His Master of Combat was about to die.
But then a fresh blur, fast as the ocean current, swept past him towards the creature. Scylla tackled the creature mid-air, with all the fury of a crashing Atlantic storm, the pair rebounding from a steel container and leaving a werewolf-shaped dent in its side. The beast quickly recovered from the impact, rising groggily to its feet and shaking its head, before snarling and lashing at her with its terrible claws. Scylla ducked, dove, weaved in a blur of motion, avoiding those talons wherever they might sweep. Yet fast though she was, she wasn’t quite fast enough; one of those razor claws slashed her across the stomach, tearing her t-shirt and exposing a long gash in her midriff. She fell backwards onto her rear, hissing in pain, as the creature rear above her, poised to kill. Brian watched the scene unfold with fear in his heart and tiredness in his eyes. Nothing, it seemed, ever went his way. With a sigh, he summoned what little he could from the ring, ignoring the burning pain in his temples.

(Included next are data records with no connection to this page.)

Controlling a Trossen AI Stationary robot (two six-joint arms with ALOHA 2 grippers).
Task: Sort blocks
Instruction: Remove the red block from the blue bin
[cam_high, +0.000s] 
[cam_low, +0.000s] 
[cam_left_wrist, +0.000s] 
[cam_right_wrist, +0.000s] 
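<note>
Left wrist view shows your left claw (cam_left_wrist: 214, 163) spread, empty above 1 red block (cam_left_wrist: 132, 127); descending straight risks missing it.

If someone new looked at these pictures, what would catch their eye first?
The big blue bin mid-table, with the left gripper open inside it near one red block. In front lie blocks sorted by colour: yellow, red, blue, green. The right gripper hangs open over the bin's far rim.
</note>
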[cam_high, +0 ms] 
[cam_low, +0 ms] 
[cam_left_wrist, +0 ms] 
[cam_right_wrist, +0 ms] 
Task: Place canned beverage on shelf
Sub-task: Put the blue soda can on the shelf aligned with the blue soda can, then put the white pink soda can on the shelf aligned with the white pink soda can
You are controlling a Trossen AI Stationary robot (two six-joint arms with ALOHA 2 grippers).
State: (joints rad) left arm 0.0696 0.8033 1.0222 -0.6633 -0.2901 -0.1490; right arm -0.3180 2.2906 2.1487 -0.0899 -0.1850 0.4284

And like a dart, one of Gertie’s Basilisk Blades flew from her surprised grasp to embed itself right between the werewolf’s eyes.
As the beast fell lifeless to the earth, its dissolving brain seeping from its ears, the group as one ran towards Scylla, who was even now struggling to her feet.
“Stay still, woman, for God’s sake,” Gertie admonished her. “That’s a deep cut. We need to get you to the Healing Shower.”
“I’ll be fine,” she hissed in reply, warding helping hands away from her. “Leave me be a moment.”
She closed her eyes for a moment, as if in deep concentration. Then, before the group’s disbelieving eyes, the deep gash began to melt and seal together till no trace remained of it having ever been there.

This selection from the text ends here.